Exercise description –
In duplicating the lines below, keep every word unchanged and drop the pictures.

+++ Given material +++

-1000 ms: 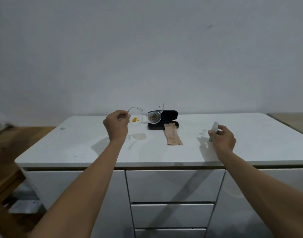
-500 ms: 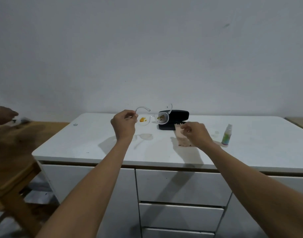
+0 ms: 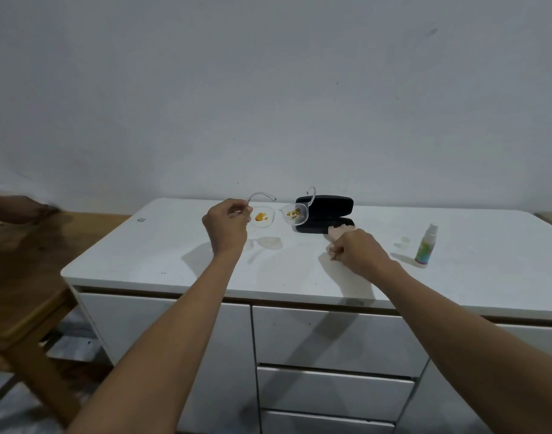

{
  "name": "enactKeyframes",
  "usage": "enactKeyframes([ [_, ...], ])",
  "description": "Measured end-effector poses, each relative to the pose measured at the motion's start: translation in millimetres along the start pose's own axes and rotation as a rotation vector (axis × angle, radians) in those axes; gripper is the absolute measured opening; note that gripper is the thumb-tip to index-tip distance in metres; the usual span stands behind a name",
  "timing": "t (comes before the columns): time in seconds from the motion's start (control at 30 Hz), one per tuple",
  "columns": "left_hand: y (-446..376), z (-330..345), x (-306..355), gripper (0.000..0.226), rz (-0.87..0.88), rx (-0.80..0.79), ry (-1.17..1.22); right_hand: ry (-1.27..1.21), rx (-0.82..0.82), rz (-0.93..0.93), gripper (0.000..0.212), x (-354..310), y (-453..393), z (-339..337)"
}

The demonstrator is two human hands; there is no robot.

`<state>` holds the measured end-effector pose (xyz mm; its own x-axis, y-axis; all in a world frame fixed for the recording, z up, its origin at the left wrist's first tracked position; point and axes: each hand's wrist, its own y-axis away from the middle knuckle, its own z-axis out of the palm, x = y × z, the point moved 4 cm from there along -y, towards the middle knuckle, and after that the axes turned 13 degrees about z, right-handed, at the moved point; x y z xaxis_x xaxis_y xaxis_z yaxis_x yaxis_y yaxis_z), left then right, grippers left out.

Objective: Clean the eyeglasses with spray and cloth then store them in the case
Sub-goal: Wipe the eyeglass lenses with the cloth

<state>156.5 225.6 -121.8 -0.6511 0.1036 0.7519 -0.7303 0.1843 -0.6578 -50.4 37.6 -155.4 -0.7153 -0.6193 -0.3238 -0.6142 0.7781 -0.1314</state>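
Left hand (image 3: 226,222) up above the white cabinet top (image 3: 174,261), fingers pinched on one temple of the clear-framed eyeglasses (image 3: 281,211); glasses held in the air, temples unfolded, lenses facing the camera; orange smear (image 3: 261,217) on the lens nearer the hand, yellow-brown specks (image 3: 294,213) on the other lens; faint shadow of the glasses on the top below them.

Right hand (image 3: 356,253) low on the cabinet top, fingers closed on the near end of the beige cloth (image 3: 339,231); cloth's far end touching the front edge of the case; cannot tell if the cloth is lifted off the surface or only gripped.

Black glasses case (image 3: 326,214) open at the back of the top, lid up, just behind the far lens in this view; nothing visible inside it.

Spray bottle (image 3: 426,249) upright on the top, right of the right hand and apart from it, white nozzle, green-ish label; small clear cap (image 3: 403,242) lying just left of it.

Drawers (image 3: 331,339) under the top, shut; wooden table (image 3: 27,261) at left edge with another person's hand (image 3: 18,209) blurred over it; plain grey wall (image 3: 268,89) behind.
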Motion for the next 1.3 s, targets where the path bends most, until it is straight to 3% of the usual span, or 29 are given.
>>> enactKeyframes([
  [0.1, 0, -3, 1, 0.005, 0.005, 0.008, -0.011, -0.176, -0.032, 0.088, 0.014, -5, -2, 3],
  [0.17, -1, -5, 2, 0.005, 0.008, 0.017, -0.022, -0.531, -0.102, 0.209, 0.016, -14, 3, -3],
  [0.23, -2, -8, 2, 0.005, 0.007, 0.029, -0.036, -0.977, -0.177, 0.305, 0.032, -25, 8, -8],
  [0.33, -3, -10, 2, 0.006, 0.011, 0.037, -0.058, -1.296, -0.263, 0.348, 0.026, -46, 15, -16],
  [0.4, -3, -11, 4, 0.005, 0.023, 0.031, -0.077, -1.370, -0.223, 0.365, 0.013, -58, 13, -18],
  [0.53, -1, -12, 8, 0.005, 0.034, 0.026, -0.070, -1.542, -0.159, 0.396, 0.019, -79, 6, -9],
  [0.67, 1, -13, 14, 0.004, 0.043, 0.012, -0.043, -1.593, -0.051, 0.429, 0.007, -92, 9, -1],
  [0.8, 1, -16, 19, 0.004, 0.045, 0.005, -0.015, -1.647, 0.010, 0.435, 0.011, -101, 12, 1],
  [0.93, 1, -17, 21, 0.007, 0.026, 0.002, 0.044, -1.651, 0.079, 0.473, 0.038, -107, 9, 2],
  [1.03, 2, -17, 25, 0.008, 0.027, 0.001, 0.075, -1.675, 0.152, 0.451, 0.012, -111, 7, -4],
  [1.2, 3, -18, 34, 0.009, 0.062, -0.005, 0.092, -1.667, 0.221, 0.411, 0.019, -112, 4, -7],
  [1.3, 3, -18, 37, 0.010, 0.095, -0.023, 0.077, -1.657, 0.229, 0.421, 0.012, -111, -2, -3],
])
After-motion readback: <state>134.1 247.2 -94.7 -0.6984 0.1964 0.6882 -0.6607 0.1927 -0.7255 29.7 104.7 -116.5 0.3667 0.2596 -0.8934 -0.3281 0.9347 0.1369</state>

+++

Answer for this exercise –
-1000 ms: 
-500 ms: 
+0 ms: 

{
  "name": "enactKeyframes",
  "usage": "enactKeyframes([ [_, ...], ])",
  "description": "Measured end-effector poses, each relative to the pose measured at the motion's start: translation in millimetres along the start pose's own axes and rotation as a rotation vector (axis × angle, radians) in those axes; gripper is the absolute measured opening; note that gripper is the thumb-tip to index-tip distance in metres; the usual span stands behind a name",
  "timing": "t (comes before the columns): time in seconds from the motion's start (control at 30 Hz), one per tuple",
  "columns": "left_hand: y (-446..376), z (-330..345), x (-306..355), gripper (0.000..0.226), rz (-0.87..0.88), rx (-0.80..0.79), ry (-1.17..1.22); right_hand: ry (-1.27..1.21), rx (-0.82..0.82), rz (-0.93..0.93), gripper (0.000..0.212), x (-354..310), y (-453..393), z (-339..337)"
}

The demonstrator is two human hands; there is no robot.

`<state>` holds the measured end-effector pose (xyz mm; its own x-axis, y-axis; all in a world frame fixed for the recording, z up, its origin at the left wrist's first tracked position; point and axes: each hand's wrist, its own y-axis away from the middle knuckle, its own z-axis out of the palm, x = y × z, the point moved 4 cm from there along -y, towards the middle knuckle, and after that the axes turned 13 degrees about z, right-handed, at the moved point; x y z xaxis_x xaxis_y xaxis_z yaxis_x yaxis_y yaxis_z), left then right, grippers left out.

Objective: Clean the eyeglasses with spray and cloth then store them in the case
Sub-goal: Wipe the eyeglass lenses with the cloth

<state>156.5 225.6 -121.8 -0.6511 0.1036 0.7519 -0.7303 0.1843 -0.6578 -50.4 37.6 -155.4 -0.7153 -0.6193 -0.3238 -0.6142 0.7781 -0.1314</state>
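Left hand (image 3: 226,222) up above the white cabinet top (image 3: 174,261), fingers pinched on one temple of the clear-framed eyeglasses (image 3: 281,211); glasses held in the air, temples unfolded, lenses facing the camera; orange smear (image 3: 261,217) on the lens nearer the hand, yellow-brown specks (image 3: 294,213) on the other lens; faint shadow of the glasses on the top below them.

Right hand (image 3: 356,253) low on the cabinet top, fingers closed on the near end of the beige cloth (image 3: 339,231); cloth's far end touching the front edge of the case; cannot tell if the cloth is lifted off the surface or only gripped.

Black glasses case (image 3: 326,214) open at the back of the top, lid up, just behind the far lens in this view; nothing visible inside it.

Spray bottle (image 3: 426,249) upright on the top, right of the right hand and apart from it, white nozzle, green-ish label; small clear cap (image 3: 403,242) lying just left of it.

Drawers (image 3: 331,339) under the top, shut; wooden table (image 3: 27,261) at left edge with another person's hand (image 3: 18,209) blurred over it; plain grey wall (image 3: 268,89) behind.
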Motion for the next 1.3 s, targets where the path bends most, until it is straight to 3% of the usual span, or 29 are given.
>>> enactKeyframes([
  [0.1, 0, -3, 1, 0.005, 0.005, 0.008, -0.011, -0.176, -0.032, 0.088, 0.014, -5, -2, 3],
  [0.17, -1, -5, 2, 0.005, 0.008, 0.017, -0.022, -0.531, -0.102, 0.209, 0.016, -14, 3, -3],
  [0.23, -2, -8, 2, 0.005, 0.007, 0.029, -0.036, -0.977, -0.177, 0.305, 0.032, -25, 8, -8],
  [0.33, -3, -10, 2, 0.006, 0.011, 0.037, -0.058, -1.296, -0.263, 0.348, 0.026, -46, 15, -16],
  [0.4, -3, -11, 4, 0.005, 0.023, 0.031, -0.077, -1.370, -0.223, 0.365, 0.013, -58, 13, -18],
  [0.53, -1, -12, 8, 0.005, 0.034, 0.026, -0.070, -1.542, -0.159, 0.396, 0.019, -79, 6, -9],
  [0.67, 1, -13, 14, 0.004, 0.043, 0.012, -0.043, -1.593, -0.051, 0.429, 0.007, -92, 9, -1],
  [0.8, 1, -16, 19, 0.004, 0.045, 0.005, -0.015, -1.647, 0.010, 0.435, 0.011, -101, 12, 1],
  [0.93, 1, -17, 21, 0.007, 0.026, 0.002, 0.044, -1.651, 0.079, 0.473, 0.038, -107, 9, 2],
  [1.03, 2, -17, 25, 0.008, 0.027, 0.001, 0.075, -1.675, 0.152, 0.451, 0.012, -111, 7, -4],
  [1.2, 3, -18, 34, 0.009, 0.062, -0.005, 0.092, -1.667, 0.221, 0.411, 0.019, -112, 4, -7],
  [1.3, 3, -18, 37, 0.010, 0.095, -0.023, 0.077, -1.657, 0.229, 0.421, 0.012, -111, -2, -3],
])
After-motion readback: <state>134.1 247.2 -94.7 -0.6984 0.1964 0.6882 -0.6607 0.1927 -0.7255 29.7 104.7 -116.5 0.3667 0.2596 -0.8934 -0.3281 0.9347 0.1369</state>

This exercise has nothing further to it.